Daqueles que, zelando pela sua segurança e a dos seus, obtém, ou pretende obter uma armazita para prevenir quaisquer tipo de problemas. Não é para usar, é só para intimidar em caso de necessidade… Publicado no Jornal de Notícias de 2 de Novembro de 2009, um artigo intitulado “Insegurança leva quase 4000 a pedir armas de defesa”, de Valentina Marcelino leva-nos a perceber que “em pouco mais de dois anos quase quatro mil portugueses sentiram que precisavam de uma arma de defesa pessoal.”

Não deixa de ser preocupante este tipo de notícia. Por um lado, podemos estar a contribuir de forma ingénua para o cultivo da violência desde a mais tenra idade e, por outro, verifica-se que material de defesa é considerado imprescindível a nível pessoal por diversos sectores de actividade.

Entretanto, ficam as estatísticas onde os  números da criminalidade são tão preocupantes quanto inquietante é a diversidade dos crimes. Lembro-me de ter lido sobre um homem que aparentemente sem motivo tinha abatido a tiro várias pessoas numa cerimónia religiosa. Ou a notícia da criancinha de quatro anos  que foi à mala da mãe de onde tirou uma pistola com que atingiu o irmãozito de 2 anos. Ou aquela do polícia atingido a tiro quando fazia a ronda com um companheiro. E quem não se lembra de manchetes que relatavam como numa escola diversas crianças tinham sido atingidas por um adolescente confuso ou a dos gangues armados que aterrorizavam cidadãos? No meio de tudo isto, alguns crimes não são denunciados, outros ficam impunes. Noutros, ainda, o pavor de vinganças e represálias abafa e sufoca o grito de justiça.

Não deixa de ser preocupante que muitos delitos fiquem por delatar e que o medo asfixie argumentos e substitua a razão. Muito provavelmente um dia destes chovem mais debates, discutem-se as ideias, reestruturam-se leis, criam-se Institutos, arranjam-se desculpas para o facto do sistema não responder eficazmente e outra vez se mergulha no vazio das perguntas sem resposta ou das respostas que não encontram as perguntas que devem ser feitas.

Entretanto, não deixa de ser preocupante que cada vez menos se confie nas Instituições e se possa pensar em fazer justiça pelas próprias mãos. Mas, também, não deixa de ser preocupante que para tudo se arranjem bodes expiatórios e depois se lave as mãos como fez Pilatos.

A actividade criminosa aumenta e aumenta a violência. Que fazer? Mais polícias? Mais vigilância? Segurança privada? Não tenho as soluções. Não sou Deus.

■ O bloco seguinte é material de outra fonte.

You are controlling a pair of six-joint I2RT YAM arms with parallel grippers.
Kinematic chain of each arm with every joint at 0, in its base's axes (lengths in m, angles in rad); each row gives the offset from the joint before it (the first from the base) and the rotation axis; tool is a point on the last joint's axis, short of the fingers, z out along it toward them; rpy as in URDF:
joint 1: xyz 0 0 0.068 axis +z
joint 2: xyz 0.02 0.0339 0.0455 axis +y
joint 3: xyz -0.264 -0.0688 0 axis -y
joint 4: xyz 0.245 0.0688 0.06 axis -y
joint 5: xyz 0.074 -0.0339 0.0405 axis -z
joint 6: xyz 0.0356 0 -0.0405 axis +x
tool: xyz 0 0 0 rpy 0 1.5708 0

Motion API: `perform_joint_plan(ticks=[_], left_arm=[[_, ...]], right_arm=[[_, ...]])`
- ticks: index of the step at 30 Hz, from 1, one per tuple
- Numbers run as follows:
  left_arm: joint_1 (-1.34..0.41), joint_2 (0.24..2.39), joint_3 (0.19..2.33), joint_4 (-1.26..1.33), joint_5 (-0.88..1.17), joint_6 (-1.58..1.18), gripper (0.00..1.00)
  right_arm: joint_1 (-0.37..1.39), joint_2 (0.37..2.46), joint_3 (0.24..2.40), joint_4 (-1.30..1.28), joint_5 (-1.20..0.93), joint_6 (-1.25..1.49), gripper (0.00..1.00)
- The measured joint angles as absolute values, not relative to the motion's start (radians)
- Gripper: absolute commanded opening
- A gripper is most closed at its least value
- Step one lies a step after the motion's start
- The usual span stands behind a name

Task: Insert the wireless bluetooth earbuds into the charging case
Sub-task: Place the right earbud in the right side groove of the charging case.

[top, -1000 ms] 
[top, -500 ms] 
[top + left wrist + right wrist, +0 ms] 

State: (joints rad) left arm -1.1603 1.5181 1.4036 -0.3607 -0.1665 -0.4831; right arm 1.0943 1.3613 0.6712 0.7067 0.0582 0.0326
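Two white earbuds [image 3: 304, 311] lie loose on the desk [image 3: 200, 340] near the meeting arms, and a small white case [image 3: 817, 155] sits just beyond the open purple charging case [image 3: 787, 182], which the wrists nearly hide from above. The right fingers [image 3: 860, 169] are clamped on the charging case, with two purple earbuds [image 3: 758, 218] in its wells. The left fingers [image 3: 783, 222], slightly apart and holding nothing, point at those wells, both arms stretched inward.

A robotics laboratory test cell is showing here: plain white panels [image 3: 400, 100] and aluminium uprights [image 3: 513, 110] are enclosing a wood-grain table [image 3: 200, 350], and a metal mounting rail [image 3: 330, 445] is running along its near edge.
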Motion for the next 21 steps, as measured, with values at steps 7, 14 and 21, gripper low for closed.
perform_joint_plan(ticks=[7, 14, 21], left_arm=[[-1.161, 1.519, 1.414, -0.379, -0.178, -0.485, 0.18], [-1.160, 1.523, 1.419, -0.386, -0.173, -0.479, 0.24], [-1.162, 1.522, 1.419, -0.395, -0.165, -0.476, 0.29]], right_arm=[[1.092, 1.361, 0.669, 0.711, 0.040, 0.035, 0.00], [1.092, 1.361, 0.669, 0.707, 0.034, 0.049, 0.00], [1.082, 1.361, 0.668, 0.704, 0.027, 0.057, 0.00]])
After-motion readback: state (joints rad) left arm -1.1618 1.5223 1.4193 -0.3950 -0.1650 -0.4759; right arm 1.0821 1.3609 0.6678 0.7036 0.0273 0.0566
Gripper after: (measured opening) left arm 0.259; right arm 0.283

Mas uso a inteligência e o espírito que Ele me deu e que me distingue dos animais para não me acomodar à passividade do triste fado do destino.

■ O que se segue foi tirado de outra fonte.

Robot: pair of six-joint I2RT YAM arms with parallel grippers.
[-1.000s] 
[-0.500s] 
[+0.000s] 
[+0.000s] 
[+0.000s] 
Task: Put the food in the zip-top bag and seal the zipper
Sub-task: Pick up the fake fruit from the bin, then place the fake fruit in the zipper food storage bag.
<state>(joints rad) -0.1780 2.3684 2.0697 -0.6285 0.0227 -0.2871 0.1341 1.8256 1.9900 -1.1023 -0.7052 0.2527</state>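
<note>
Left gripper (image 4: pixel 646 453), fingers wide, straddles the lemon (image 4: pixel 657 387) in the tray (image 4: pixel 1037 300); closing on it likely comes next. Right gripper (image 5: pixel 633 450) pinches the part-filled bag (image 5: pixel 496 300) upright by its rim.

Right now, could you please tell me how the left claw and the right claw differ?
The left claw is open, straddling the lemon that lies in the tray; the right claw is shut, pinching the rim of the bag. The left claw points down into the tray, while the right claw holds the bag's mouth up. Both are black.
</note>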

Como cidadã escuto os problemas e desafios do contexto onde vido e trabalho e arrisco. Persisto em perguntar Porquê? Para quê? Arrisco encontrar razões, desajustamentos e atacar pela raiz. Prevenindo! Começa em mim, na minha família, no meu bairro, no meu trabalho…

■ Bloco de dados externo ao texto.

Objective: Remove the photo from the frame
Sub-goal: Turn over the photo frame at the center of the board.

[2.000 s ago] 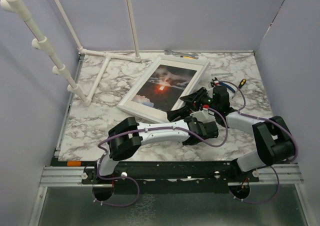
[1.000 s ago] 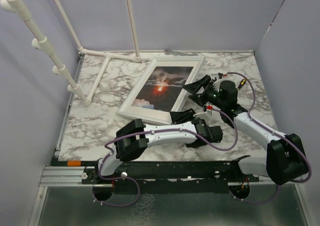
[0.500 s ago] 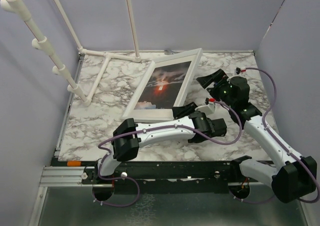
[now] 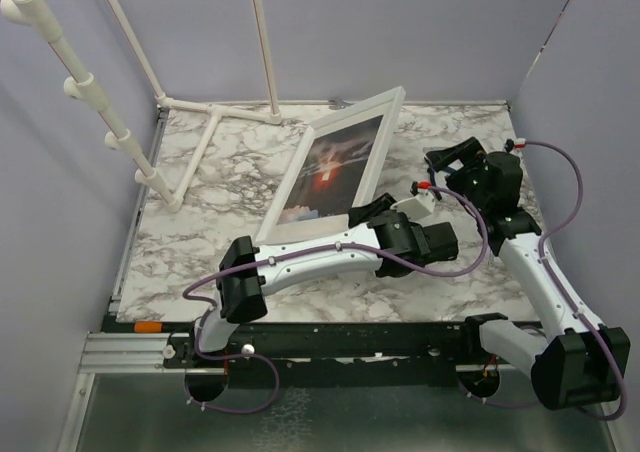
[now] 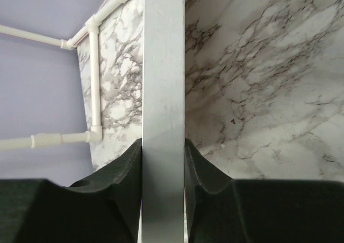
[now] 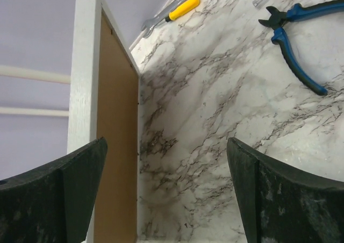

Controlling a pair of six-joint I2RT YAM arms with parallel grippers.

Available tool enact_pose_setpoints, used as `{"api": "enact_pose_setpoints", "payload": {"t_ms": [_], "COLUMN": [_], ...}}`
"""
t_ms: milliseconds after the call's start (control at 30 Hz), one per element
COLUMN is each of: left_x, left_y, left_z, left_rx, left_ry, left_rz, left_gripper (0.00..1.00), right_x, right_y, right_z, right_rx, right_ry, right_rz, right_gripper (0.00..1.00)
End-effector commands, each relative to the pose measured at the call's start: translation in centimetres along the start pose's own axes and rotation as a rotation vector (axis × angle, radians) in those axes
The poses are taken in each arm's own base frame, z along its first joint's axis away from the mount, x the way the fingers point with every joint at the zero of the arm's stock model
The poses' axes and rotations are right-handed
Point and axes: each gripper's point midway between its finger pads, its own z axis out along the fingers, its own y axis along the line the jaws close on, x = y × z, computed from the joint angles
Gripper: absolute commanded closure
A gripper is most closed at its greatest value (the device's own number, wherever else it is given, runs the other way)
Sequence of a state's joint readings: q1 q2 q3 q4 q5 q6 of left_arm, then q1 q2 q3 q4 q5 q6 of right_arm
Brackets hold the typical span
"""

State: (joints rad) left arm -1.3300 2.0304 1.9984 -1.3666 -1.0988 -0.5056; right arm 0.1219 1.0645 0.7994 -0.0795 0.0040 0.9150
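White frame (image 4: 377,114) stands steeply tilted on the marble worktop (image 4: 200,222), picture face turned away from the right arm.

Left gripper (image 5: 164,149): partly closed, clamped on the frame's near edge. The wrist view shows the white edge filling the gap, with both black fingers (image 5: 124,170) pressed against its sides. White pipe (image 5: 95,76) lies on the worktop beyond the left finger.

Photo (image 4: 330,167): seated in the frame, just beyond and above the left gripper; orange glow at its centre, dark surround.

Right gripper (image 6: 166,146): jaws spread wide, nothing between them, not touching anything. It hangs beside the frame's back. The brown backing (image 6: 115,124) and white frame edge sit ahead of its left finger, with bare worktop between the fingers.

Beyond the right finger: blue-handled pliers (image 6: 298,44). Further ahead, near the frame's far corner: yellow-handled screwdriver (image 6: 181,8).
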Motion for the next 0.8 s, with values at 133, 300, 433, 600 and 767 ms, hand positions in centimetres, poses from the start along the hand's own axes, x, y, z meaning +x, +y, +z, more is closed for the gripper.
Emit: {"api": "enact_pose_setpoints", "payload": {"t_ms": [133,300,433,600,767], "left_x": [-6.0,-8.2,-9.9,-10.9,-10.2], "left_y": [6.0,7.5,9.0,12.4,16.0], "left_z": [-4.5,-5.6,-6.8,-7.0,-4.7], "left_rx": [0.102,0.17,0.246,0.321,0.482], "left_ry": [-0.147,-0.207,-0.257,-0.316,-0.348], "left_rz": [-0.225,-0.318,-0.43,-0.616,-0.839], "left_gripper": [1.0,1.0,1.0,1.0,1.0], "right_x": [1.6,1.4,1.2,2.9,5.5], "right_y": [-1.6,-2.0,-2.0,-1.7,-2.1], "right_z": [-0.9,-1.4,-1.5,-0.8,-0.1], "right_rx": [0.011,0.018,0.012,-0.034,-0.083], "right_ry": [0.037,0.018,0.014,0.095,0.206], "right_rz": [-0.002,-0.034,-0.066,-0.104,-0.128], "right_gripper": [0.05,0.06,0.08,0.11,0.15]}}
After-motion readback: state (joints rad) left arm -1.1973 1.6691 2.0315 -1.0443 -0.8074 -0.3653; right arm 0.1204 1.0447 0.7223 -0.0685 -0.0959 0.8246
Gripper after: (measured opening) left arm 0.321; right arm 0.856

Arrisco sonhar com um Portugal diferente, mais justo, onde cada um, de forma pró-activa, aceita e assume as suas responsabilidades. Sei que as mudanças acontecem! Antes de tudo o resto porque acreditamos nelas! Arrisco acreditar.

Arrisco SER, saber quem sou, o que faço aqui e para onde vou. Insisto arriscar em cada dia que passa interrogar-me sobre o que se avista para lá da montanha. Só vou saber, só saberemos, depois de começarmos a escalada.